→ How to complete this task: Repeat exactly what appears from the opening line of the listing to the line with "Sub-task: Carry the", inclusive.

→ Data for this task:
------------------------------------------------------------------------
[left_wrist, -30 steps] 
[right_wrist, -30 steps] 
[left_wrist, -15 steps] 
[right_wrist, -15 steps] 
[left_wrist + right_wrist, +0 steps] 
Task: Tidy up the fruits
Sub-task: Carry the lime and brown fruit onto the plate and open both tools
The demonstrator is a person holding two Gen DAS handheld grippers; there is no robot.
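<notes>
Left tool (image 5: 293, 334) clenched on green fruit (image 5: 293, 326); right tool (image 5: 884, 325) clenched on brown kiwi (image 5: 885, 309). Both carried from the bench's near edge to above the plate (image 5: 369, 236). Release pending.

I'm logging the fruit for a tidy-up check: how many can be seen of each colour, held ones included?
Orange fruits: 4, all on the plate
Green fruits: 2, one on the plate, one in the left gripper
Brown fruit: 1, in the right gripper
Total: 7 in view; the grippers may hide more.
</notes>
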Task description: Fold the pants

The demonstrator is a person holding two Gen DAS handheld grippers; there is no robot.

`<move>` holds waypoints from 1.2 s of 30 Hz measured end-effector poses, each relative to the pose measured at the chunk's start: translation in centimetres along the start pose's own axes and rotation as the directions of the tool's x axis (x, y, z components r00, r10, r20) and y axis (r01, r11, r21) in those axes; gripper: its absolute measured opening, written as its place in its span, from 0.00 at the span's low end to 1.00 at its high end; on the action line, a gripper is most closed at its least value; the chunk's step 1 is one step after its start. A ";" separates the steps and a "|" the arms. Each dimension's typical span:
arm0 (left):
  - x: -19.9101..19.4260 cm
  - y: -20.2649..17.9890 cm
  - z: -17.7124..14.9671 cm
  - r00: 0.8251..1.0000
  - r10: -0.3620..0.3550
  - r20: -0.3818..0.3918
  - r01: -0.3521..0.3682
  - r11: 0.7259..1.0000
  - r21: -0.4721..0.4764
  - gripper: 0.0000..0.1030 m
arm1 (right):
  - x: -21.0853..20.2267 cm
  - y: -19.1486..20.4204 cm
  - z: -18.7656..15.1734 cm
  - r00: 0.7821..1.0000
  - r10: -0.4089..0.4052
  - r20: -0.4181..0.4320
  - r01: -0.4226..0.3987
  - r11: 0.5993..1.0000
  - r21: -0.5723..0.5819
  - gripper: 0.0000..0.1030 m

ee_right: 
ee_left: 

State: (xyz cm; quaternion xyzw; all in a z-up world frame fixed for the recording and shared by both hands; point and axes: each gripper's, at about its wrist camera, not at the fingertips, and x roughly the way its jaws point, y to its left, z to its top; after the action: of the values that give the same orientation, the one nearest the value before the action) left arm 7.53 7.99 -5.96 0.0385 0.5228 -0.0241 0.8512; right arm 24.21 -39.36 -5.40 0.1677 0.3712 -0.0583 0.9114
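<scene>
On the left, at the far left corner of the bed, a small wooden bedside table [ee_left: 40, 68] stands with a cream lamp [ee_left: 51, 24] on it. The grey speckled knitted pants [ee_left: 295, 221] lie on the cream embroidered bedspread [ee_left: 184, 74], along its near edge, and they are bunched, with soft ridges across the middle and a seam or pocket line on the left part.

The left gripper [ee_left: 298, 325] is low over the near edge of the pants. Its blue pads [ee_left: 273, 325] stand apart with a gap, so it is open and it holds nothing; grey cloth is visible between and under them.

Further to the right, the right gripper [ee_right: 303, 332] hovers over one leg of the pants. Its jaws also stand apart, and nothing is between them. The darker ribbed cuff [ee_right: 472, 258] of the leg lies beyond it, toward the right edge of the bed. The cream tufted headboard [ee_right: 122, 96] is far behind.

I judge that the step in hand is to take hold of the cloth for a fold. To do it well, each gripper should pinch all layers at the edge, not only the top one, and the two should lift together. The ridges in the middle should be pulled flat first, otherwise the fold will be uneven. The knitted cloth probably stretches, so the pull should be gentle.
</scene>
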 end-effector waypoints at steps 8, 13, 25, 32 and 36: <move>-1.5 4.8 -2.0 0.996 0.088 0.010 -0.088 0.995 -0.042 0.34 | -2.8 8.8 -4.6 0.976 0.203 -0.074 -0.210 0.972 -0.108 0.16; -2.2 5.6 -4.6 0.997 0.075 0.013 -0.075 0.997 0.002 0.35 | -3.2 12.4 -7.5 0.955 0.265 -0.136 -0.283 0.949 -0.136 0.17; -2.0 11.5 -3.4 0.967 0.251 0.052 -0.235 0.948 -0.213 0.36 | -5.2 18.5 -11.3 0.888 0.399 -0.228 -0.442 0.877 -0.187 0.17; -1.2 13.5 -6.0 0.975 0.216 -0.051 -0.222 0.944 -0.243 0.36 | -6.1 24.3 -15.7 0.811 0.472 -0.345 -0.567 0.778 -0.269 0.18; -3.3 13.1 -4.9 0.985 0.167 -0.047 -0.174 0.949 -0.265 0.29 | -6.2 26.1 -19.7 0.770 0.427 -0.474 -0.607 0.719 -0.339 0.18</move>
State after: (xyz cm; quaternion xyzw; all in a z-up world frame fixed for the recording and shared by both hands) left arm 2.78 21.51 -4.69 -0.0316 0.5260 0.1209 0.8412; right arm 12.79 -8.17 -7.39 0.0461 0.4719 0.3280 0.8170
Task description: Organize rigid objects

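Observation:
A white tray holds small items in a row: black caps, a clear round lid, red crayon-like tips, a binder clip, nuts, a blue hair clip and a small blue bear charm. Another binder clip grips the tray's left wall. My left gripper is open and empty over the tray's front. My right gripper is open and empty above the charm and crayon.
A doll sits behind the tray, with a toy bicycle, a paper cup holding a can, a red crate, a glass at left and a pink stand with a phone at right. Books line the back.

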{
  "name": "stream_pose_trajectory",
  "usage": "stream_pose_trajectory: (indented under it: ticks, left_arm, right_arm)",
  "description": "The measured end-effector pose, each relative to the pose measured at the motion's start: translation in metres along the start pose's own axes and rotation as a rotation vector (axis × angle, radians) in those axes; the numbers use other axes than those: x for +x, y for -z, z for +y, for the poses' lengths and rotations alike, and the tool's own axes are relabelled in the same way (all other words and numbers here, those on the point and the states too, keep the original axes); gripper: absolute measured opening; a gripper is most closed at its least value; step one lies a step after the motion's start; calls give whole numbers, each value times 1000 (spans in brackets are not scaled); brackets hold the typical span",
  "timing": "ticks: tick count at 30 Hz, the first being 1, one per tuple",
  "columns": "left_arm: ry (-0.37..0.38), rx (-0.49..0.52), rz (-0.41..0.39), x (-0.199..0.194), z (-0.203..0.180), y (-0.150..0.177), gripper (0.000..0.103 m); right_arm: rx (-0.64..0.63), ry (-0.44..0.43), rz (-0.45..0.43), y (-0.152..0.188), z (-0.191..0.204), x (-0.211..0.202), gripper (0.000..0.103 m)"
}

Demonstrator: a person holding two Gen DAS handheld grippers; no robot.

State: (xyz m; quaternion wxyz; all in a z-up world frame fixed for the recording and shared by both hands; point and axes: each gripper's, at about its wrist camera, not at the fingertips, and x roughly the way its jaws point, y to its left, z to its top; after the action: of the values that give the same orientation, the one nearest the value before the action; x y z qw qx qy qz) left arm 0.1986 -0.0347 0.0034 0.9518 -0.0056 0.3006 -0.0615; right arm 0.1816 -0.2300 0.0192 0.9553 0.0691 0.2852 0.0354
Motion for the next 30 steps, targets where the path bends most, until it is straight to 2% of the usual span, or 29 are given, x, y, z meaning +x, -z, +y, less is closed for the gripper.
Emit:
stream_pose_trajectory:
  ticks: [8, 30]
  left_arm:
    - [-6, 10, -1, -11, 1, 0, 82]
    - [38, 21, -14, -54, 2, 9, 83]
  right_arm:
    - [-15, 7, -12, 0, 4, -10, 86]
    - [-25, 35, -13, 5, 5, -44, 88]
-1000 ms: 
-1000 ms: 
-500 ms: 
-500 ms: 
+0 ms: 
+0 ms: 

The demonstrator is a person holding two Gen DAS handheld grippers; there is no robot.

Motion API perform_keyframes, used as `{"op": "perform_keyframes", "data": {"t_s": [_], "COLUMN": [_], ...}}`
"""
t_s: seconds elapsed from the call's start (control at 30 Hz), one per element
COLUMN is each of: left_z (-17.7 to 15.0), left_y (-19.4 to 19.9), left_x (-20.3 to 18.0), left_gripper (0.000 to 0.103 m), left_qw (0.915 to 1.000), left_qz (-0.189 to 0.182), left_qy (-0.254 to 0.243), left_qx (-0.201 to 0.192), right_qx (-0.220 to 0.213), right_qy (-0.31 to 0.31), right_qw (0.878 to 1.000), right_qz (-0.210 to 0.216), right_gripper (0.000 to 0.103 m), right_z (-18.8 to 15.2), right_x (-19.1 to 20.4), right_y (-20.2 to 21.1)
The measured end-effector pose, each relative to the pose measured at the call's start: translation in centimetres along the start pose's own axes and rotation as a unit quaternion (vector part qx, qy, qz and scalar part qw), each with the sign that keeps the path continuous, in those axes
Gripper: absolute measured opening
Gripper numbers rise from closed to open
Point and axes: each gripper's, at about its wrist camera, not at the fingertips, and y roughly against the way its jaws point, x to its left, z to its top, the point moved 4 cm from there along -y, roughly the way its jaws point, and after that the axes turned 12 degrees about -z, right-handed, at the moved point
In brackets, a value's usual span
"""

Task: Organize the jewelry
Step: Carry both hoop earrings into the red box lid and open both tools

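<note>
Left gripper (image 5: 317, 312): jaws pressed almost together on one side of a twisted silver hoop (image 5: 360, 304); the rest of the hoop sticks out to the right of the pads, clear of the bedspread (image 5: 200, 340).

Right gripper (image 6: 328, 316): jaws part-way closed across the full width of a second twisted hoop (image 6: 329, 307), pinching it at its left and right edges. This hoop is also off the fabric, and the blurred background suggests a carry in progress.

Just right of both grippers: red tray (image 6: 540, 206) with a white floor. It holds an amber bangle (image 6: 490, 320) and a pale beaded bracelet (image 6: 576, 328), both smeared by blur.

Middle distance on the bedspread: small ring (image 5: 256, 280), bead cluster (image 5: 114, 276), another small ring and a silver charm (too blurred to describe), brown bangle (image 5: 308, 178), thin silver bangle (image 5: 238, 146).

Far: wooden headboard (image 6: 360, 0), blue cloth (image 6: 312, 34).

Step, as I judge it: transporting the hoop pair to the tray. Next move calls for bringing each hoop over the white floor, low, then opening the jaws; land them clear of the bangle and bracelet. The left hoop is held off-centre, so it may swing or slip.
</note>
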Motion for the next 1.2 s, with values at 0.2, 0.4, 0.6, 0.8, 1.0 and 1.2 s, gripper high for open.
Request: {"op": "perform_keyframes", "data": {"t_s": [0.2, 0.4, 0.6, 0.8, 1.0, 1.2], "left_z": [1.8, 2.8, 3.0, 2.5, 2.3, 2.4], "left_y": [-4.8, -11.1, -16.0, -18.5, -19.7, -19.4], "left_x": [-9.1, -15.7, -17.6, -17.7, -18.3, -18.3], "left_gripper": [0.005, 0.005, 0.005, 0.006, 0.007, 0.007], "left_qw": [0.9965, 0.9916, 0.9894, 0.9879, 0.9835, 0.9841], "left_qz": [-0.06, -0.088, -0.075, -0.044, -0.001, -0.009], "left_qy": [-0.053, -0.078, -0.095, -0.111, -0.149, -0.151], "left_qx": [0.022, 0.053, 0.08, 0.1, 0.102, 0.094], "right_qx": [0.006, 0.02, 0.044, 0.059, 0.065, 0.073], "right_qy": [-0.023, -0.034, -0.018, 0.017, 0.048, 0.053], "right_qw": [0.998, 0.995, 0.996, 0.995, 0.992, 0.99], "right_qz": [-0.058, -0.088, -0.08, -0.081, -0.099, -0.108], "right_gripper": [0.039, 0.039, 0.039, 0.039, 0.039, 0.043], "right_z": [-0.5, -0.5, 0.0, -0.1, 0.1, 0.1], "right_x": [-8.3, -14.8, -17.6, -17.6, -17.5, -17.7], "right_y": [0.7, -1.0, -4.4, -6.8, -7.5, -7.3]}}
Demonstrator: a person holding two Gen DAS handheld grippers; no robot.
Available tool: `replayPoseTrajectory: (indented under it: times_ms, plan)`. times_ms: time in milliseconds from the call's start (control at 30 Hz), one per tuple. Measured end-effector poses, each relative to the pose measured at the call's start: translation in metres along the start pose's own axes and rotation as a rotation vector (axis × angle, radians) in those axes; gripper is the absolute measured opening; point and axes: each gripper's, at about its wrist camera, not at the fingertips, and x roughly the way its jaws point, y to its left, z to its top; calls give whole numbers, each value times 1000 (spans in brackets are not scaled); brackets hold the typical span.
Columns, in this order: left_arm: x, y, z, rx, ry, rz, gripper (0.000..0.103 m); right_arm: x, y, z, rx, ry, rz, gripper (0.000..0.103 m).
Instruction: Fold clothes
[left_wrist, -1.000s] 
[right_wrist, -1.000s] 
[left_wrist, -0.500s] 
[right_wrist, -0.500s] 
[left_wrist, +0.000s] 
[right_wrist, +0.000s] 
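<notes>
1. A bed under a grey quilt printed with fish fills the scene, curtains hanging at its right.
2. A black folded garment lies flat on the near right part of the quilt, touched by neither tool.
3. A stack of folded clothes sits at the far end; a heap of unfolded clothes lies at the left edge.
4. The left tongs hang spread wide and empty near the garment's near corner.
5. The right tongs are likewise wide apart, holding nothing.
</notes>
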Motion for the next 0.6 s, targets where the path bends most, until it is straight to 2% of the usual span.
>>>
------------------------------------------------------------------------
→ Answer for this exercise:
[left_wrist, -30 steps] 
[right_wrist, -30 steps] 
[left_wrist, -15 steps] 
[right_wrist, -15 steps] 
[left_wrist + right_wrist, +0 steps] 
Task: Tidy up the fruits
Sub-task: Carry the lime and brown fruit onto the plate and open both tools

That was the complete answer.